FANG Baofu1,2, WANG Qiong1, WANG Hao1, WANG Zaijun3
1. School of Computer Science and Information Engineering, Hefei University of Technology, Hefei 230601; 2. College of Computer and Information Engineering, Xinjiang Agricultural University, Urumqi 830052; 3. Key Laboratory of Flight Techniques and Flight Safety, Civil Aviation Flight University of China, Guanghan 618307
Abstract In large-scale heterogeneous multi-agent reinforcement learning, parameter sharing is often utilized to reduce the number of training parameters and accelerate the training process. However, the traditional full parameter sharing approach is prone to causing excessive behavioral uniformity among agents, while independent parameter training methods are constrained by computational complexity and memory limitations. Therefore, a role-based adaptive parameter sharing(RAPS) method is proposed in this paper. First, agents are grouped into roles based on their task characteristics.

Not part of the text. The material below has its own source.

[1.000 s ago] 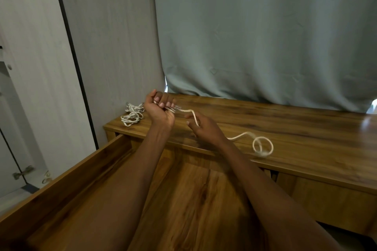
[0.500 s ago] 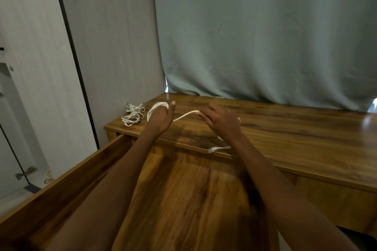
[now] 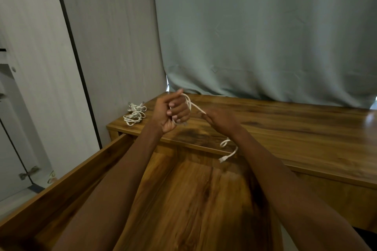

Then, within a unified network structure, sparse sub-network structures are generated for different agent roles by integrating unstructured network pruning techniques. A dynamic adjustment mechanism is introduced to adaptively optimize the ratio of shared and independent parameters according to task requirements. Additionally, a collaborative loss function between roles is incorporated to further enhance coordination among heterogeneous agents. Thus, computational complexity is effectively reduced by RAPS while behavioral diversity among heterogeneous agents is preserved. Experimental results demonstrate that RAPS improves the performance and scalability of multi-agent systems significantly in different multi-agent tasks.
Fund:Natural Science Foundation of Anhui Province(No.2308085MF203), University Synergy Innovation Program of Anhui Province(No.GXXT-2022-055), Open Fund of Key Laboratory of Flight Techniques and Flight Safety, CAAC(No.FZ2022KF09), R&D Program of Key Laboratory of Flight Techniques and Flight Safety, CAAC(No.FZ2022ZZ02)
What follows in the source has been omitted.